Guest users, however, are usually either search engine/link driven traffic (who may well click an ad) or members who haven't logged in yet (less likely).
Still, seems to work fairly OK for me - CTR is around 1% and some days the money is fairly respectable. Certainly over a month it covers the hosting costs - which is fine by me.
I just recently moved the ad into the thread instead, a leaderboard between navigation bar and the first post and one more leaderboard at the end of the thread.
My CTR jumped from 0.1% to 0.5% and I am happy with that improvement.
It doesn't have to be trivia. Graphics, jokes, tips on how to use features on the forums - use your imagination. Just use something that's gonna make people look there the next time the page is loaded!
Say you have a music community and mostly based in US or UK(may be some other regions too). What do they buy? Say they buy guitars. Approach a good company which operates in the areas where you have good community members, bargain for your community. $x priced guitar can be available to your community members for $x-$25 and you will get $10 commission through coupon systems. You do this for each need of your community (guitars, latest albums, musical groups …..).
The bigger your community the bigger bargaining power you have
This has two advantages.
1) You are helping your community get some discounts through memberships which will lead more and more people to join your forum. It is becoming productive to your members and you check the quality service for them.
2) Guitar company is saving some money on their ads and is getting bulk sales.
In long term this will help you establish as an authority in your niche market.
what if you charged a dollar a month billed annually for posting rights / members or maybe 2 a month if they want a tshirt with your url on it
what if 20% of your members bought into the idea, where would that stack up aganist your current revenue
what if
I don't think any new forum should use this, this is again forcefully making them read, isn't it?Not at all.
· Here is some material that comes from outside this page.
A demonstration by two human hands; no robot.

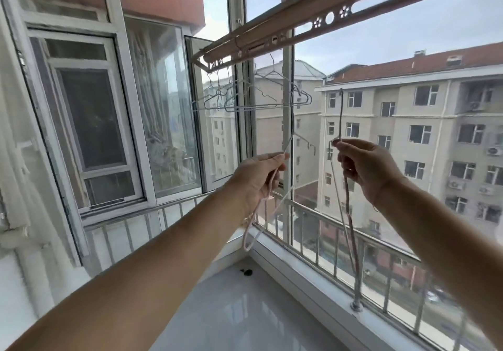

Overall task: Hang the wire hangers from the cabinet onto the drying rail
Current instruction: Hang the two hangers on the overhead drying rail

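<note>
The pinkish drying rail (299, 7), pierced with round and flower-shaped holes, runs overhead from upper right down to the middle left. Several grey wire hangers (258, 100) hang bunched at its far left end. My left hand (258, 176) is shut on a pale pink wire hanger (246, 241), which dangles below the hand with its thin upper part rising past my fingertips. My right hand (367, 168) pinches a darker wire hanger (341, 111), seen edge-on, hook end pointing up and its body hanging down. Both hands are well below the rail.
Glazed balcony windows with white frames surround me, with one sash (198, 111) swung open at centre left. A low metal guard railing (318, 239) lines the glass. The white glossy sill (231, 310) lies below with a small dark speck (246, 271) on it.
</note>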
Where the adsense banner is on your site (e.g. in a page header/board footer/whatever), you don't always show the ads; you can show trivia related to the topic of your board (i have rock music trivia) or advice on how to use the board's features, or banners for other advertisers.
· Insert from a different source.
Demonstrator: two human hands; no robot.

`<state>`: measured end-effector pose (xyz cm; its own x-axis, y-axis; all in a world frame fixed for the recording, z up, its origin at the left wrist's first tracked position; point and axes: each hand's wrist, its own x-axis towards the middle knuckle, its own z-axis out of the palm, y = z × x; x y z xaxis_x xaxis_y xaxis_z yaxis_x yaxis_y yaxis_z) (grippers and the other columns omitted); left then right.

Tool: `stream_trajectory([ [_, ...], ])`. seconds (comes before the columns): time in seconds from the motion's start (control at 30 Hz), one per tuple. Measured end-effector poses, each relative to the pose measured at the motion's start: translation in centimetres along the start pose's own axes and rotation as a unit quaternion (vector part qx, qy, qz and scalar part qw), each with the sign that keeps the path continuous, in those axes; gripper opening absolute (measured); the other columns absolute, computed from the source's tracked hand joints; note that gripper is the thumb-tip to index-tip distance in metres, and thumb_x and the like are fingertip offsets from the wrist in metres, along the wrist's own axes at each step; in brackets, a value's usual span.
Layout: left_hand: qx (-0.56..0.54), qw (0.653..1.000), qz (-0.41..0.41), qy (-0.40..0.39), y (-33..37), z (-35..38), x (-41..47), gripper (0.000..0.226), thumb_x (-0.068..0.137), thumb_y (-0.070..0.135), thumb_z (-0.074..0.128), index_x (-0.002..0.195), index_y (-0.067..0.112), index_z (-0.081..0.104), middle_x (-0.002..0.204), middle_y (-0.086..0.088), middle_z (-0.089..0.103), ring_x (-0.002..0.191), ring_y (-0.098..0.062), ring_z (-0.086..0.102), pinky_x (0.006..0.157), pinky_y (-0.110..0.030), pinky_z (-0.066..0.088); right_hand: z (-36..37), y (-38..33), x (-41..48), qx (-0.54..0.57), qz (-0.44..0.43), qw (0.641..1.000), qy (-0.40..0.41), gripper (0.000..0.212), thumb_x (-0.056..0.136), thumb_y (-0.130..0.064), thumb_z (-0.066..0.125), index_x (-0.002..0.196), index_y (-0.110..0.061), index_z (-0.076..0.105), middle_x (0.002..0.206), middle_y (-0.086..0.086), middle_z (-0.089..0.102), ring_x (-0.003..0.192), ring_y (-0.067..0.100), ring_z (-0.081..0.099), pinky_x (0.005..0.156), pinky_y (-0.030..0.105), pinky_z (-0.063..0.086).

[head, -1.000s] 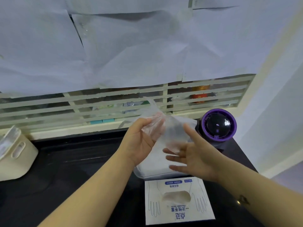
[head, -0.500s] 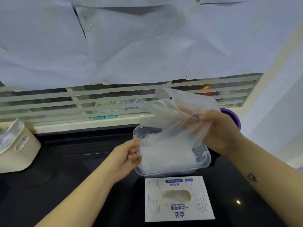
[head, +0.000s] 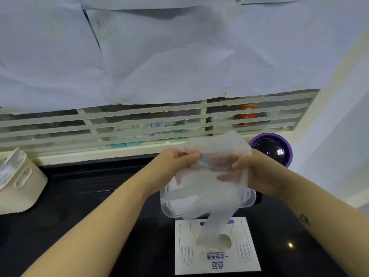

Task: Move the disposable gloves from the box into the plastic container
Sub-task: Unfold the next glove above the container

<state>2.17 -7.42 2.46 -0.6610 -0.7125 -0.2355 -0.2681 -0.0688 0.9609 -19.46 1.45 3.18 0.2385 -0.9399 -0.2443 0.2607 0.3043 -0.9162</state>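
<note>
A thin translucent disposable glove [head: 211,188] is stretched between both hands above the clear plastic container [head: 165,210]. My left hand [head: 171,166] pinches its upper left edge. My right hand [head: 257,172] grips its right side, fingers showing through the film. The glove's lower end hangs down past the container's front rim and curls over the white glove box [head: 217,256], which lies flat on the black counter near me. White gloves lie inside the container.
A cream storage bin [head: 22,188] stands at the left on the black counter [head: 79,206]. A purple-rimmed round object [head: 271,150] sits behind my right hand. A slatted window ledge and a paper-covered wall close off the back.
My left hand left the container's rim and rose to pinch the glove. My right hand came down and toward me, and the glove now hangs lower, over the box.
</note>
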Motion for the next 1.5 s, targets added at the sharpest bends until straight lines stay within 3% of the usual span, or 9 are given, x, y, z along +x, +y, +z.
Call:
stream_trajectory([
  [0.17,-0.068,0.998,-0.015,0.005,-0.5,-0.4,2.2,0.028,0.099,0.019,0.052,0.12,0.032,0.066,0.071,-0.002,0.055,0.063,-0.011,0.048,0.064,-0.019,0.049,-0.6,1.1,0.3,-0.108,0.034,0.991,0.076,0.023,0.085,-0.003,0.064,0.108,-0.002,0.061,0.097,0.006,0.073,0.085,0.017,0.068,0.074,0.023,0.056],
  [0.37,-0.053,0.998,-0.02,0.021,-1.4,-0.8,4.2,0.043,0.1,0.01,0.042,0.132,0.035,0.055,0.054,0.013,0.05,0.048,-0.003,0.042,0.055,-0.018,0.039,-1.8,2.9,2.4,-0.252,-0.103,0.932,0.237,0.094,0.078,-0.025,0.072,0.148,-0.044,0.012,0.073,0.004,0.067,0.075,0.015,0.067,0.081,0.028,0.054],
  [0.53,0.107,0.991,-0.018,0.078,-2.8,-2.0,6.4,0.042,0.102,0.024,0.044,0.137,0.048,0.045,0.057,0.02,0.056,0.059,-0.01,0.044,0.057,-0.021,0.038,-2.6,3.8,3.5,-0.45,-0.077,0.873,0.173,0.044,0.091,-0.013,0.062,0.111,-0.051,0.052,0.071,-0.008,0.066,0.065,0.01,0.062,0.075,0.034,0.057],
  [0.7,0.157,0.976,-0.006,0.149,-2.8,-3.3,6.9,0.039,0.103,0.029,0.043,0.141,0.037,0.046,0.067,0.009,0.046,0.044,0.002,0.042,0.045,-0.01,0.036,-3.4,3.3,4.6,-0.48,-0.047,0.861,0.162,0.045,0.093,-0.013,0.059,0.127,-0.04,0.052,0.071,0.001,0.065,0.052,0.013,0.048,0.061,0.035,0.054],
  [0.9,0.268,0.925,0.204,0.176,2.2,-3.5,5.9,0.053,0.083,0.036,0.07,0.129,0.042,0.044,0.083,0.013,0.059,0.06,0.004,0.053,0.065,-0.008,0.046,-3.1,-1.4,4.9,-0.405,-0.307,0.814,0.282,0.06,0.089,-0.008,0.063,0.142,-0.02,0.037,0.096,-0.014,0.069,0.077,-0.01,0.058,0.083,0.005,0.043],
  [1.0,0.42,0.87,0.246,0.079,1.4,-1.9,4.1,0.068,0.078,0.047,0.064,0.135,0.044,0.028,0.095,0.027,0.053,0.075,0.013,0.052,0.074,-0.006,0.041,-4.0,-0.5,4.3,-0.458,-0.298,0.786,0.29,0.056,0.086,-0.008,0.067,0.137,-0.01,0.045,0.093,-0.027,0.058,0.081,-0.015,0.056,0.084,0.002,0.042],
  [1.13,0.538,0.815,0.21,-0.047,-4.2,-0.8,3.5,0.066,0.095,0.037,0.052,0.146,0.043,0.01,0.119,0.01,0.057,0.097,-0.014,0.059,0.088,-0.03,0.05,-6.1,3.4,3.4,-0.54,-0.237,0.78,0.209,0.038,0.079,0.001,0.071,0.093,-0.033,0.059,0.092,-0.013,0.06,0.084,-0.004,0.057,0.08,0.019,0.052],
  [1.3,0.685,0.699,0.169,-0.112,-7.9,0.3,4.4,0.075,0.101,0.01,0.04,0.153,0.035,-0.008,0.107,0.003,0.052,0.089,-0.02,0.05,0.077,-0.028,0.04,-7.5,5.7,4.6,-0.743,-0.174,0.646,0.016,0.023,0.072,-0.002,0.077,0.079,-0.022,0.067,0.101,-0.006,0.071,0.114,0.027,0.055,0.103,0.041,0.035],
  [1.5,0.651,0.73,0.088,-0.188,-7.3,1.0,4.5,0.076,0.099,0.03,0.048,0.153,0.037,-0.005,0.129,0.002,0.058,0.108,-0.023,0.056,0.094,-0.032,0.042,-6.6,4.9,6.1,-0.865,0.021,0.488,-0.112,0.046,0.093,-0.016,0.054,0.135,-0.035,0.051,0.157,-0.002,0.024,0.148,0.022,-0.001,0.118,0.048,-0.011],
])
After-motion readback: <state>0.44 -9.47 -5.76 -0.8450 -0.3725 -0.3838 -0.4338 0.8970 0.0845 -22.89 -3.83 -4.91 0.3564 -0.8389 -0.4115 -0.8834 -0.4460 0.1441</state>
People will still largely ignore the ads, but you are fighting "banner blindness" a bit.
I do think that new forums should skip the ads altogether - the tiny revenue from a low-volume forum isn't worth the clutter when you are desperate to attract new members and keep old ones. (A highly relevant sponsor ad would be different; that might even add credibility to a new community. Seeing random VoIP and credit card ads would be a small turnoff, IMO.)
You could use this logic in conjunction with ad rotation software - call a different ad group. The visitor ad group gets all ads - the member ad group gets ads and blank graphics. Most ad rotators let you set the frequency of each ad.
Or, you could build some simple logic into your code. I just did this in a forum where I needed to synchronize two ads on the same page and the ad rotation software alone couldn't handle it. I used a random number function and a conditional to create a simple probability distribution, and set the page code to request particular ad groups based on the final number.
As pseudocode:
IF ( (this is a topic page) OR (this is a board index) )
AND ( (this is a guest) OR (rand(0,6) == 0) )
THEN (show an ad)
Every board will have a different spin on precisely how the expressions in parentheses appear. rand() is a PHP function.